Why The Selena Hologram Is A Really Bad Idea

Last week marked 20 years since Selena, the Queen of Tejano, was murdered. Many fans, including myself, wrote essays about why Selena has been able to transcend our culture's propensity to treat its entertainers as disposable. Some reasons: she made people who weren’t used to being represented feel seen, she redefined the word “mainstream” to encompass Latino culture, her music is unlike anything that was or is, etc.

I still listen to Selena on the daily. I still revel in my first generation difference because of her. So you would think that I would be happy about the recent news that a company called Acrovirt, LLC is planning on using new hologram-esque technology to create a "a walking, talking, singing, and dancing digital embodiment" of Selena, who will release new music, collaborate with new artists, and go on tour in 2018. I'm not.

This isn't the first time we've heard about a dearly departed musician being brought back in hologram form for the fans. Tupac infamously made an appearance at Coachella. Michael Jackson performed at the Billboard Music Awards in 2014. And Left Eye almost went on tour with TLC, until they realized it was a bad idea.

Like Selena, all three of these musicians died too soon, leaving a lot of what-could-have-beens and unfulfilled potential in their wake. So the idea behind these displays — to resurrect these performers and reshape history, to retell their artistic and life stories to encompass more — makes sense. Would I have loved to see what would have happened if Selena had lived to release her first English-language album? Would I love to see her on tour? Obviously, yes, but not this way. No matter how special the effects are, it'll never change the tragedy, it'll never make things right.
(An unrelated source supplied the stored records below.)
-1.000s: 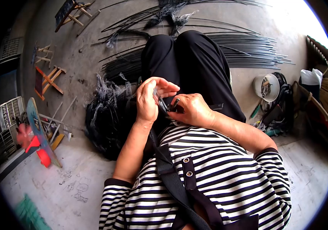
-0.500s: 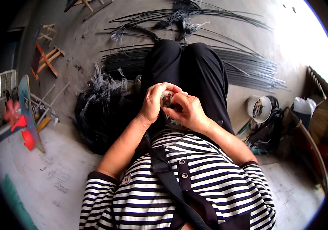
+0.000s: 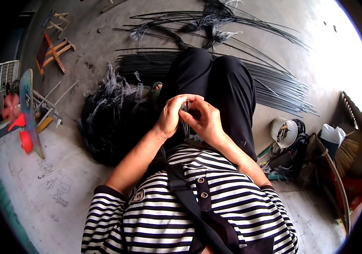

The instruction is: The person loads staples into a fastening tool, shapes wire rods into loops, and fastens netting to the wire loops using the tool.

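Grey concrete floor (image 3: 94,55) spreads out in front of me, paling toward the seat, and down on the left there are scribbled drawings (image 3: 62,192) on it. Up top, dark rods (image 3: 280,95) lie in a wide sheaf past the knees, ends fanning right, and loose ones cross above them. Right edge of the room: hard white glare, then a broom (image 3: 345,155), and closer in a white bucket (image 3: 275,132) with small things inside. Left edge: a red fan (image 3: 11,106) behind an upright board (image 3: 27,108), a wooden folding stool (image 3: 54,54) farther off. Sideways room is tight at my left, where a black stringy heap (image 3: 105,137) sits right by the legs; on the right, floor shows between thigh and bucket. And the hands! Left hand (image 3: 169,115) and right hand (image 3: 208,120) meet above the lap, fingers narrow, closed round a small dark piece (image 3: 185,106). It's between them, just short of the knees, mostly hidden; I can't make out its shape.
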`<action>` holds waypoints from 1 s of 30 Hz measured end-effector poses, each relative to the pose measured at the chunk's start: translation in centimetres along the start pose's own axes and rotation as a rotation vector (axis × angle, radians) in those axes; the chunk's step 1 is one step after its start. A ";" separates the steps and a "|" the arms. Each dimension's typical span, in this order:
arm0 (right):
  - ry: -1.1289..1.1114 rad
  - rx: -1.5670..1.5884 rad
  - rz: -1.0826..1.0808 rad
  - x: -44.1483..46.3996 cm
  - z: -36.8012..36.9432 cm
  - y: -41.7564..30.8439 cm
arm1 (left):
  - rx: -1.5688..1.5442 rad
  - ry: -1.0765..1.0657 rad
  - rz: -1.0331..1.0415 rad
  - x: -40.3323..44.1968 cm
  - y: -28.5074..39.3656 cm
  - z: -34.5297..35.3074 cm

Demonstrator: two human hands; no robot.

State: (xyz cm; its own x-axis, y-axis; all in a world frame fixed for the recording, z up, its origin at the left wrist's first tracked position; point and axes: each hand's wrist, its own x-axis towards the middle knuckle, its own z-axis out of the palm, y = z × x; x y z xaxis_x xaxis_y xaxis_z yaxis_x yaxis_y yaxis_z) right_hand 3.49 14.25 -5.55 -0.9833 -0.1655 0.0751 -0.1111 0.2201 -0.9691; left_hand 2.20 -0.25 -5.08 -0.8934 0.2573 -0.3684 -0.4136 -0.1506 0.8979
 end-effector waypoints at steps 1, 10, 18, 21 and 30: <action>0.012 -0.035 0.007 -0.2 0.2 0.0 | -0.065 -0.019 -0.026 -0.1 0.6 0.5; -0.030 -0.411 -0.154 -1.2 1.0 0.3 | -0.058 -0.122 -0.083 -0.3 1.1 0.4; -0.108 -0.512 -0.136 -1.6 0.2 -0.7 | 0.018 -0.189 -0.105 -0.5 1.7 0.8; -0.152 -0.471 -0.063 -1.6 0.0 -0.9 | 0.073 -0.219 -0.064 -0.4 1.5 0.7; -0.273 -0.222 -0.049 -1.2 -3.2 -1.5 | 0.103 -0.251 0.003 -0.9 0.9 0.4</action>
State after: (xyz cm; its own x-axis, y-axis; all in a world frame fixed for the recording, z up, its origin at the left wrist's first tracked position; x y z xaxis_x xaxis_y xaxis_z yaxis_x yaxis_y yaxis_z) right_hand 4.33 17.16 -3.48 -0.9049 -0.4249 0.0254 -0.2147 0.4042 -0.8891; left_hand 2.69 -0.23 -3.84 -0.8177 0.4876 -0.3061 -0.3798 -0.0573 0.9233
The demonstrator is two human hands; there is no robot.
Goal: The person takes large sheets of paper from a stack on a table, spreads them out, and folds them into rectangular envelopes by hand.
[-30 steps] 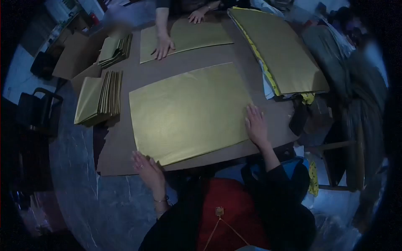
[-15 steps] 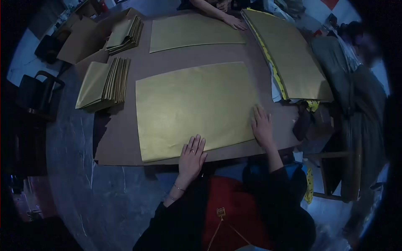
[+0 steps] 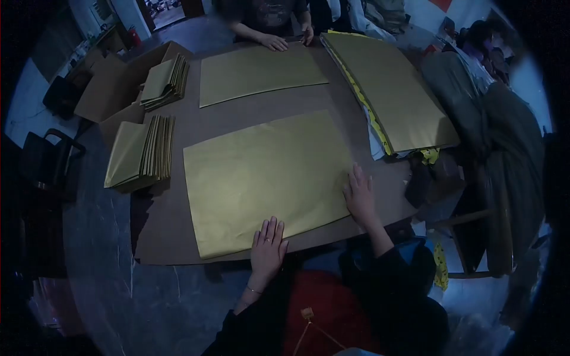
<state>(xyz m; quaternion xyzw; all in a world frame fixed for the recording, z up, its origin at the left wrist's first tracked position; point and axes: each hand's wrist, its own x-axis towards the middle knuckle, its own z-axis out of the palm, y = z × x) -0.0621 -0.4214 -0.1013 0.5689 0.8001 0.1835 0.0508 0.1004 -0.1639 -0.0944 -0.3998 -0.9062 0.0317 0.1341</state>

This Selena hologram isn't being used to remind people of her greatness; we already remember. The planned new releases and duets feel like a play to make money off of someone long dead, in a way that separates itself too far from the reality that Selena was a real human being, not a commercial product or fictional figure. Keeping her alive by playing her music or talking about her impact on us or through a drag number or watching the film based on her life is one thing. Keeping her alive for profit is quite another.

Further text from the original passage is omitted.